As a recent article in Politico shows, the “socialists” of the Democratic party still remain clueless concerning why even their hypothetically preferred constituency – poor, black Americans – deserted them in droves during the run-up to the nomination.
Thus what claims to be “socialism” turns out to be vacuous and totally abstract, benefitting mainly the new college educated “commissars” of the movement rather than the people themselves. Its signature promise is the amplification of the finance-driven fantasies (such as the economic snake oil known as “modern monetary theory”) of an all encompassing welfare statism which confuses personal security with the dignity and purposefulness of labor as a whole – a value that once suffused the aspirations of international socialists.
The socialist movement from the beginning was not founded on the goal of turning everything over to overeducated apparatachiks who would make all goods and services “free” without the prior transmutation of what Marx and Engels termed “the social relations of production” that would make the need for a technocratic oligopoly of “experts” unnecessary in the first place.
“The object before us, to begin with, material production. Individuals producing in society – hence socially determined individual production – is, of course, the point of departure,” Marx wrote in the opening lines of what is known as the Grundrisse, or “Fundamentals of the Critique of Political Economy.”(83).
“Socially determined production” – that is, the control and management of what a society produces on the whole along with a fair distribution of goods and services based on the value of individual labor (“from each according to his ability, to each according to his needs”) and the guarantee of freedom to innovate and enjoy the fruits one’s contributions – is what the ideal of socialism has always been about, although it something that now drifted far afield.

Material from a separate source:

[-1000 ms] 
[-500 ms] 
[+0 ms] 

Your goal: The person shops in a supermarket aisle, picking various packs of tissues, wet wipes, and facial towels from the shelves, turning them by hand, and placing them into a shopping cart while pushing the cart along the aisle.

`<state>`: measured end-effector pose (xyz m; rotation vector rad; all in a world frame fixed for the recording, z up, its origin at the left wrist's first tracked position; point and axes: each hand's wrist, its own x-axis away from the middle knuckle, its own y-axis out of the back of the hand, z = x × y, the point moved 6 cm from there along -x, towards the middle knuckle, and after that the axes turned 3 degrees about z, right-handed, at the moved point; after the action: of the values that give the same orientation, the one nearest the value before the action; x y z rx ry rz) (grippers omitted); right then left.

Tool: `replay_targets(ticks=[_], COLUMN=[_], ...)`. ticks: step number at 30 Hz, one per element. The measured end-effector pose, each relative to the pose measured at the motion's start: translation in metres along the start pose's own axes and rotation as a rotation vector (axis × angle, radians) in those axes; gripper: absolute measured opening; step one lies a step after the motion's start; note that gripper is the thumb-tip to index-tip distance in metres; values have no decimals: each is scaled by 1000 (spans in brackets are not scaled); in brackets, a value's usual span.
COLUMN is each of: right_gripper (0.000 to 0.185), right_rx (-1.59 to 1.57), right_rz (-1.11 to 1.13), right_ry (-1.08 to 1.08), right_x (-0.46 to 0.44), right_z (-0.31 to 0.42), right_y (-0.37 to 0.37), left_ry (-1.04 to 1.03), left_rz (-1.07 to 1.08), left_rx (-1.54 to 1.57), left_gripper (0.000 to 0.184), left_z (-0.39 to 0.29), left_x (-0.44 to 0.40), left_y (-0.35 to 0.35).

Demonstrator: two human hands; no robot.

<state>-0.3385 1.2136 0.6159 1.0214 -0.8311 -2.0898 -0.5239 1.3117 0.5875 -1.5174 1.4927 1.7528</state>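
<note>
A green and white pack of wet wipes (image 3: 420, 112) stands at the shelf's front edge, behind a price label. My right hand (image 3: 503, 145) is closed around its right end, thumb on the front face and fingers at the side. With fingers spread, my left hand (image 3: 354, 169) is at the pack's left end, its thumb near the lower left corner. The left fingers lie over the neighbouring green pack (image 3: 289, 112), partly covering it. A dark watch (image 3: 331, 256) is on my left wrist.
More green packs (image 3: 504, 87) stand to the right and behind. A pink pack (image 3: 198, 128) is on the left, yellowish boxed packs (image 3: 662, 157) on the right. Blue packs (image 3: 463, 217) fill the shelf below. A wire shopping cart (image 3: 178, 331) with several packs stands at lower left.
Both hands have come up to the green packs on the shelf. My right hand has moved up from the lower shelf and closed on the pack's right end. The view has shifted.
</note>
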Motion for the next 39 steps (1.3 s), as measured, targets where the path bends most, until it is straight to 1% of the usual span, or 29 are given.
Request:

The state-directed collapse of economic production and the confinement and forced idleness of the population, compensated only by a subsistence dole under the pretext of a permanent health emergency, has no more affinity with the “socialist” ideal than the Spanish Inquisition did with the communion of saints.
What the current “state of emergency” shows is that what have come to be known as “democratic socialist” and “neoliberal” polemics are in truth little more than indistinguishably divergent memes and ideologems culled from the same tiresome cosmopolitan cultural cant.
The real revolution, when it comes, may catch the self-proclaimed “revolutionaries” by complete surprise.